Age-related macular degeneration (AMD) is one of the leading causes of permanent visual loss in elderly patients. Among the 33.6 million adults aged ≥ 50 years who were blind in 2020, AMD was found to be a cause in 1.8 million cases [1]. The first-line treatment for neovascular AMD (nAMD) is anti-vascular endothelial growth factor (VEGF) therapy. The evidence from clinical trials has vastly shown the superiority of anti-VEGF to other previous treatment modalities [2,3,4]. However, treatment regimens in landmark studies, monthly or bi-monthly injection, are less likely to be used in real-world practice. Clinicians favor a more flexible treatment posology, such as an “as needed” or a “treat-and-extend” regimen, which have shown impressive outcomes in many studies [5, 6]. However, treatment outcomes in the real world are not like the results from clinical studies. Fewer treatments and hospital visits in the real-world result in less visual gains than those presented in most studies.

In Asians, polypoidal choroidal vasculopathy (PCV) is a common disease in patients presenting with serosanguinous maculopathy [7]. The prevalence of PCV in Thai patients who have a clinical presentation of choroidal neovascularization (CNV) has been reported as 77.50% [8], and improvement in visual outcomes after receiving anti-VEGF therapy has been shown in clinical trials [9, 10]. However, suboptimal response to anti-VEGF therapy can be found in PCV and may lead to unfavorable long-term outcomes. In such cases, combined treatment with photodynamic therapy (PDT) may be considered.

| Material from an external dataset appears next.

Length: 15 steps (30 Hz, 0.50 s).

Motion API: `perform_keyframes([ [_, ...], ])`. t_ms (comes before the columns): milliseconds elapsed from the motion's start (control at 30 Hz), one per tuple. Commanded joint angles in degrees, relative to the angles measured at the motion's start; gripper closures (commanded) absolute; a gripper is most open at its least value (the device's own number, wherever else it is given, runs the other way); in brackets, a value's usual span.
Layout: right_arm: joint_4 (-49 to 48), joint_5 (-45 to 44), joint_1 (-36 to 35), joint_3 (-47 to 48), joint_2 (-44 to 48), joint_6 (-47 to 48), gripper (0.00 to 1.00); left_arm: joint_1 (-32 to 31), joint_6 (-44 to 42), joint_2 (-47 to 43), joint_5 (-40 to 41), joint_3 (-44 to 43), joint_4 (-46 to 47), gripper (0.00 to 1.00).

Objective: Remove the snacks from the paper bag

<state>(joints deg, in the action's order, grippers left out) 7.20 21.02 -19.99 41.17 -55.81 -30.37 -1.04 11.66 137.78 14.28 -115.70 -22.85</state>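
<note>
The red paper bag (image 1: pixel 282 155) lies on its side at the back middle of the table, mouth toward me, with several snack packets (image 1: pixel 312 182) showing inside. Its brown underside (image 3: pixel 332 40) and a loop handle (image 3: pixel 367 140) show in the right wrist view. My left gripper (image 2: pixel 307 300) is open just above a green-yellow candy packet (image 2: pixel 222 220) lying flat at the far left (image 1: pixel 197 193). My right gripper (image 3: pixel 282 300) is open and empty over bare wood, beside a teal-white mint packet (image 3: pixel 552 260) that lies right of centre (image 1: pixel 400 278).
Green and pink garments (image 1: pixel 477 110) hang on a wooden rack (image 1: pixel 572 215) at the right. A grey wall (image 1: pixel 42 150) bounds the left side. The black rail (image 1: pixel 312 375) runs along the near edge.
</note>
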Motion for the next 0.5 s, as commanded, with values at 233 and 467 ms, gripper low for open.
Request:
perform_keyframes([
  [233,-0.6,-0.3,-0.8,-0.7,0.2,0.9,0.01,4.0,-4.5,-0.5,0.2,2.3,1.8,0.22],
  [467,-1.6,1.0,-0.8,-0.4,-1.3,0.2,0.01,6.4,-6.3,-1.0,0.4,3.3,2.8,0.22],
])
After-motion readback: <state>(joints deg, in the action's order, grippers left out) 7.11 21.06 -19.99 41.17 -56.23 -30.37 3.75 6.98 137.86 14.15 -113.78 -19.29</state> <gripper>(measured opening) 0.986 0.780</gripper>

In Thailand, bevacizumab, indicated for nAMD treatment, is the medication on the national drug list. For Medicare reimbursement, treatment of nAMD needs to be initiated with bevacizumab. More than 80% of Thai patients receive treatment under national health policy, and most of them cannot afford high-cost medications, i.e., ranibizumab, aflibercept, and PDT [11]. To the best of our knowledge, there has been no previous report on real-world outcomes of nAMD treatment in Thailand. Therefore, we conducted this study to explore the outcomes and identify the unmet needs of nAMD management in Thailand.

Methods

We conducted a retrospective, multicenter, non-interventional real-world evidence study about the management of nAMD with anti-VEGF therapy in Thailand. All data were extracted from medical records of five tertiary referral government hospitals. Patients included in the analysis were diagnosed with nAMD or PCV and were either treatment-naive or had not received anti-VEGF therapy within 6 months before the index date. All participants were ≥ 40 years old and were treated with intravitreal anti-VEGF therapy between 1 January 2016 and 31 December 2018, allowing at least 1 year of follow-up since starting the treatment. The study end date was 31 December 2019. All patients were required to have records of visual acuity (VA) at baseline and 12 ± 2 months of follow-up. We excluded eyes that received intraocular injections of other medications in the context of treatment intervention for nAMD. These patients had intraocular surgery within the first 12 months of anti-VEGF treatment. Eyes with other macular conditions as per the investigator, e.g., geographical atrophy, fibrosis, retinal vein occlusion, diabetic macular edema, diabetic retinopathy, or myopic choroidal neovascularization, were also excluded. If both eyes were eligible, the eye with less VA was included in the study. The study was approved by the ethics committee or institutional review board at each participating center and conducted in accordance with the Declaration of Helsinki. Patients’ informed consent and consent to publish were exempted because of the retrospective nature of the study and use of unidentified retinal images and clinical data.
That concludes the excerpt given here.